Q. Should newspapers carry these tout columns?
Robert Politzer, Ph.D., an expert on compulsive betting, director of the Johns Hopkins Compulsive Gambling Counseling Center in Baltimore:
"Newspapers are in a double bind here. There is no question sports betting, whether in the office or with a bookie, is illegal. And as studies have shown, it is a statement of fact that illegal gambling subsidizes organized crime.
"But illegal gambling in this country is pervasive. The money involved in illegal gambling is estimated to be three times that in legal gambling.
"So if you don't publish gambling information, you're almost turning your face away from the reality of illegal gambling."
Q. Then newspapers ought to print the point spreads?
Politzer: "No, I would not encourage it. The law legalizing sports betting has to precede. And I believe sports betting should be legalized. Since it exists, why prohibit something that is so accepted?"
Q. If gambling is "so accepted," why don't our elected officials translate this acceptance into law?
Politzer: "The laws against gambling are antiques, the way we once had laws against alcohol.
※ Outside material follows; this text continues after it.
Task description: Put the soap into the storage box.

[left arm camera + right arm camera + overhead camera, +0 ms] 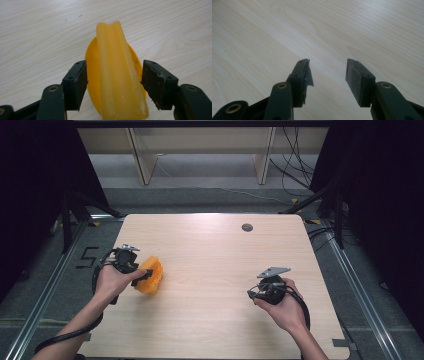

We should work hard to get gambling legalized, so that we then could license and regulate it. That would also provide dollars for the prevention and treatment of pathological gambling, which right now ranks among the costliest, in terms of dollars, illnesses in the country along with heart disease, accidents-poisoning-violence, and alcoholism.
"Make it legal for those who want it. The moralists can choose to ignore it, the way some people choose not to drink now. Nobody is going to be putting an Off-Track Betting parlor in your house."
The legalization of sports gambling might exacerbate the compulsive gambling problem, Politzer said, "but only in the short run." Over a long time, he said, diagnosis and treatment made possible by revenue from licensed gambling would outweigh the short-term problems.
Gambling is, the doctor said, only a symptom of a person's emotional problems. "Sports betting is one of the most exciting forms of gambling," he said, "and one of the most abused by the compulsive gambler. It provides so many opportunities for the instant gratification demanded by the immature personality."
What a newspaper might do, Politzer suggested with a chuckle, is run a "conscience pacifier" at the top of the gambling advice columns.
"Something like, 'Caution: Gambling Could Be Hazardous to Your Health,' " he said. "And if that doesn't stop them, tell them to call me at the compulsive gambling center in Baltimore, 301-653-9702. We're there to help."